Department of Medicine, Division of Hematology-Oncology, St Luke's-Roosevelt Hospital Center, and Columbia University College of Physicians and Surgeons, New York, NY, USA.
Platelets. 1995;6(6):359-65. doi: 10.3109/09537109509078472.
The dose-dependent induction of platelet aggregation, dense granule secretion and thromboxane formation by the divalent cation ionophores A23187 and ionomycin were compared in citrated platelet rich plasma (PRP), and measured simultaneously with the increases in cytosolic Ca(2+) levels in aequorin-loaded gel-filtered platelet (GFP). In citrated PRP, both ionophores induced similar extents of aggregation at comparable concentrations, whereas A23187 induced somewhat greater extents of secretion, and substantially greater extents of thromboxane B(2) (TxB(2)) formation, than ionomycin. When 5 mM EDTA or EGTA was added to PRP secretion and TxB(2) formation occurred only with A23187; ionomycin was inactive at all concentrations tested, up to 100 pM. In aequorin-loaded GFP containing 1 mM Ca(2+), 1 mM EGTA or 2 mM EDTA, ionomycin as well as A23187 induced these platelet responses, but the concentration dose-response curve for ionomycin was shifted to the right by approximately one order of magnitude relative to that for A23187. Simultaneous measurements of the cytosolic Ca(2+) (Ca(2+)) increases induced by the two ionophores showed that the increases produced by ionomycin were consistently 2040% less than those induced by A23187 at all ionophore concentrations tested. Analysis of the extents of secretion and TxB, formation obtained in EDTA- or EGTA-containing systems as a function of the Ca(2+) increases suggested that the data for both ionophores were described by the same Ca(2+) dose-response curve, indicating that the decreased extents of these responses seen with ionomycin vs A23187 were due primarily, if not solely, to the lower [Ca(2+)], increases produced by ionomycin. Since ionomycin is theoretically capable of transporting twice as much divalent cation as A23187, these findings in platelets, together with similar findings in certain other cell systems, provide evidence that factors associated with the intracellular environment may differentially affect the abilities of A23187 and ionomycin to induce cellular responses and, more specifically, to release intracellular Ca(2+) stores.

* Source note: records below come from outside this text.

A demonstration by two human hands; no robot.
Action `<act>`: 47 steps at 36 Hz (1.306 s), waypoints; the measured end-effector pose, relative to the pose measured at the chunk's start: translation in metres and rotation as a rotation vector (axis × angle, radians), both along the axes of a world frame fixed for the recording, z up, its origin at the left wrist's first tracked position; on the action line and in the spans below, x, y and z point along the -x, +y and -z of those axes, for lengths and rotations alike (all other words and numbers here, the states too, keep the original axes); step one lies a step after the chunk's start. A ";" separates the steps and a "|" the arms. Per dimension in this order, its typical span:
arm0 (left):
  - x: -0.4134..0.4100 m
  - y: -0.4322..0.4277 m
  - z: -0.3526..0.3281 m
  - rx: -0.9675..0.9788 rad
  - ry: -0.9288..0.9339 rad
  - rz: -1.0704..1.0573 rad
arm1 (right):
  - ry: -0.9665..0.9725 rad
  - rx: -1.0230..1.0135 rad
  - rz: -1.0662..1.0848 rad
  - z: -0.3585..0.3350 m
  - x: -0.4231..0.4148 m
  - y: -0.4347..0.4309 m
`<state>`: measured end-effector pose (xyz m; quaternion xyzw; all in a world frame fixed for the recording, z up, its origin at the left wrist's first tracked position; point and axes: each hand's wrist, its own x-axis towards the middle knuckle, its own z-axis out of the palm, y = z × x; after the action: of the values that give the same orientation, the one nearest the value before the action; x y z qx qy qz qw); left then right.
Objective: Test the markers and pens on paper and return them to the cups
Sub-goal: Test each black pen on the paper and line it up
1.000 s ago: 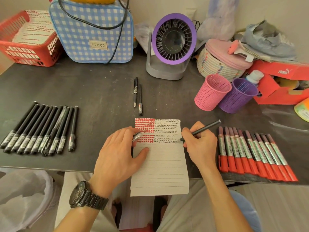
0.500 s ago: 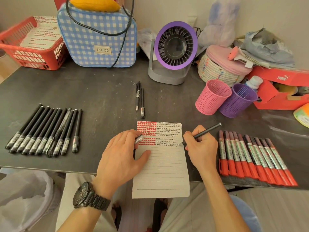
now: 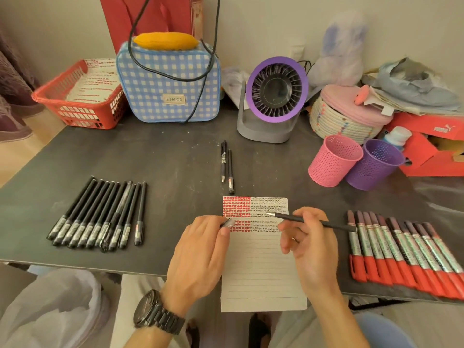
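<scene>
Right hand (image 3: 311, 247) pinches a black pen (image 3: 301, 219) over the written rows of the paper (image 3: 261, 277). The pen's long axis runs side to side, tip pointing at the left hand (image 3: 200, 249), which pinches what we take for its cap (image 3: 228, 223).

Cap lies just left of the tip, roughly level, near but apart. We judge capping comes next.

Beyond and right of the grip stand the pink cup (image 3: 331, 164) and purple cup (image 3: 374, 169); the right hand is nearer.

Farthest, legible: bag label (image 3: 174, 99) reads ETALOO, red box (image 3: 442, 129) reads PUMA.
</scene>
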<state>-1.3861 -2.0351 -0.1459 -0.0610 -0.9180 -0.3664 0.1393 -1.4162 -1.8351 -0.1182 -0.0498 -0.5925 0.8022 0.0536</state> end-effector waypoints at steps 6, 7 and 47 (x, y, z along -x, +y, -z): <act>0.000 0.002 0.002 0.115 0.056 -0.031 | -0.002 -0.050 -0.032 0.010 -0.003 -0.012; 0.000 0.002 0.002 0.121 0.063 -0.031 | 0.011 -0.059 -0.036 0.011 -0.003 -0.011; 0.000 0.000 0.005 0.166 0.185 -0.014 | 0.083 -0.503 -0.265 0.015 -0.007 -0.018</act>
<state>-1.3857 -2.0354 -0.1508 -0.0995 -0.9287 -0.2811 0.2204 -1.4097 -1.8532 -0.1332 0.0759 -0.7716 0.6313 -0.0169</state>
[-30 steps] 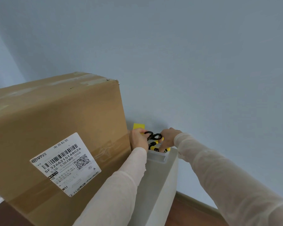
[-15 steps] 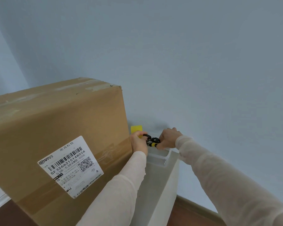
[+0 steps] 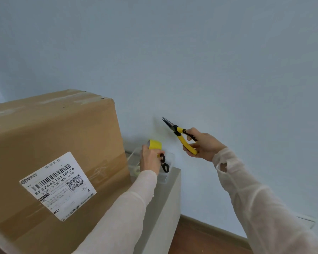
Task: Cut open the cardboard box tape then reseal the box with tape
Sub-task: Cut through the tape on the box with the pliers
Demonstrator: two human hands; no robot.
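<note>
By the blue wall (image 3: 209,61), right hand (image 3: 203,144) grips yellow scissors (image 3: 180,136), now lifted from the clear bin (image 3: 162,177); left hand (image 3: 150,159) holds a second pair (image 3: 164,165). Cutting can begin.

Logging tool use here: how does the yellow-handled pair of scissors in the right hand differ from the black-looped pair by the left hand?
The yellow-handled scissors are raised in the right hand, dark blades exposed and pointing up-left; the black-looped scissors sit low at the clear plastic tray. Only the low pair's black loops and a yellow sliver show; the left hand covers the rest. Both are yellow and black.
</note>
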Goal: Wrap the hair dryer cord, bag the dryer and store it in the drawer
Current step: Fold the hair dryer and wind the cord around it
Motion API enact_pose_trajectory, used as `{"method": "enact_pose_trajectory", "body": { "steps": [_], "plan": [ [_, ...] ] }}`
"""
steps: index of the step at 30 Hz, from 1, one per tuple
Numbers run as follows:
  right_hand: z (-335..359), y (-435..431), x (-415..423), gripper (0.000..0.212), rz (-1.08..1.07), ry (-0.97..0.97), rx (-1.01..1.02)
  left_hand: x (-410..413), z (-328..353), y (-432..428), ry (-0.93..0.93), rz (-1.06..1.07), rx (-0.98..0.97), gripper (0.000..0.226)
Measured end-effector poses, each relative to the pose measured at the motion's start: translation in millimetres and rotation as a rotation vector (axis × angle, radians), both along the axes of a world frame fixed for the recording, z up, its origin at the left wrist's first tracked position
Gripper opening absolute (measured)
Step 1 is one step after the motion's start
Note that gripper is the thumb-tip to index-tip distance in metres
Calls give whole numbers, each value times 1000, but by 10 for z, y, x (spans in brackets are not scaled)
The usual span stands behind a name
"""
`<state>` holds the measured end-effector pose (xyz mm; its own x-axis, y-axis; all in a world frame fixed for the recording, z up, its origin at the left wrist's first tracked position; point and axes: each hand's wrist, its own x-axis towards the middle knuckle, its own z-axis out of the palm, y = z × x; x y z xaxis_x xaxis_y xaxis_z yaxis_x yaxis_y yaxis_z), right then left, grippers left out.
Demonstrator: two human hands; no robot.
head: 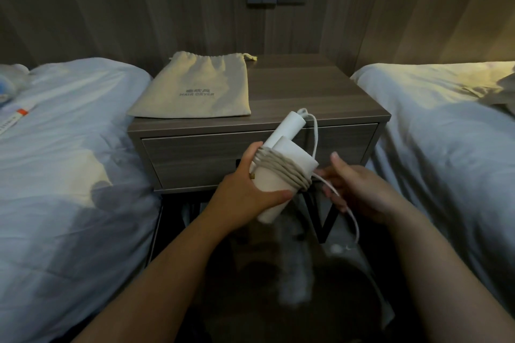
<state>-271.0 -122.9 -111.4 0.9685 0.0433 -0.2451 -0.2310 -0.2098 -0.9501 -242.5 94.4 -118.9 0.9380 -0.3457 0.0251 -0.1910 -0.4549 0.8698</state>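
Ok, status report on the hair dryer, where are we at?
Left hand grips hair dryer; right hand feeds loose cord. Several turns wound. Bag flat on nightstand, drawer shut. Nothing in the way.

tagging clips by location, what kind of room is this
Likely a hotel twin room: two beds with white bedding flank a nightstand, and a drawstring bag printed "HAIR DRYER" lies on it, as hotels supply.

Both forearms reach forward, bare. Left hand (248,192) wrapped tight around what it holds, thumb lying across the front, fingers (249,153) curled behind. Right hand (359,189) just beside it, palm inward, fingers loosely curled, thumb raised
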Motion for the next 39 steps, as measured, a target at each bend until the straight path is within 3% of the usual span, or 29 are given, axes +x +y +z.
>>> {"method": "enact_pose_trajectory", "body": {
  "steps": [3,8,18,29,33,36,39],
  "plan": [
    [76,-47,-78,31,121,10,-203,-18,35,3,-34,23,46,98],
    [234,28,-225,22,415,100,-533,-48,41,-7,-118,46,275,102],
    [193,83,-179,13,395,28,-906,-73,-41,-9,-460,-56,712,100],
    [345,161,-280,11,463,-156,-916,91,-232,97,-474,-242,785,104],
    [310,212,-223,9,318,-397,-1002,89,-251,101,-467,-342,789,106],
    [285,251,-189,24,240,-545,-1143,75,-244,98,-502,-385,787,105],
    [274,234,-180,35,144,-494,-1205,82,-250,120,-478,-388,780,105]
  ]
}}
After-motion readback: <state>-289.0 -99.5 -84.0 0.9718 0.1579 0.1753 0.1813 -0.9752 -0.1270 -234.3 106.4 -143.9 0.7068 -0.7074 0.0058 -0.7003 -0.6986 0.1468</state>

二价阳离子载体 A23187 和离子霉素在柠檬酸血小板富血浆 (PRP) 中诱导血小板聚集、致密颗粒分泌和血栓素形成的剂量依赖性进行了比较,并同时用载有发光水母素的凝胶过滤血小板 (GFP) 中的胞浆 Ca(2+) 水平增加来测量。在柠檬酸 PRP 中,两种载体在可比浓度下诱导相似程度的聚集,而 A23187 诱导的分泌程度略高,并且诱导的血栓素 B(2) (TxB(2)) 形成程度显著高于离子霉素。当向 PRP 中加入 5 mM EDTA 或 EGTA 时,只有 A23187 诱导分泌和 TxB(2) 形成;离子霉素在所有测试浓度下均无活性,最高可达 100 pM。在含有 1 mM Ca(2+) 的载有发光水母素的 GFP 中,离子霉素和 A23187 诱导这些血小板反应,但离子霉素的浓度剂量-反应曲线相对于 A23187 向右移动约一个数量级。对两种载体诱导的胞浆 Ca(2+) (Ca(2+)) 增加的同时测量表明,在所有测试的载体浓度下,离子霉素诱导的增加始终比 A23187 诱导的减少 20-40%。对在含有 EDTA 或 EGTA 的系统中获得的分泌和 TxB(2) 形成程度作为 Ca(2+) 增加的函数进行分析表明,两种载体的数据都可以用相同的 Ca(2+) 剂量-反应曲线来描述,表明与 A23187 相比,离子霉素诱导的这些反应程度降低主要是由于(如果不是唯一原因)离子霉素产生的 Ca(2+) 增加较低。由于离子霉素理论上能够转运两倍于 A23187 的二价阳离子,因此这些在血小板中的发现,以及在某些其他细胞系统中的类似发现,提供了证据表明,与细胞内环境相关的因素可能会不同地影响 A23187 和离子霉素诱导细胞反应的能力,更具体地说,影响释放细胞内 Ca(2+) 储存的能力。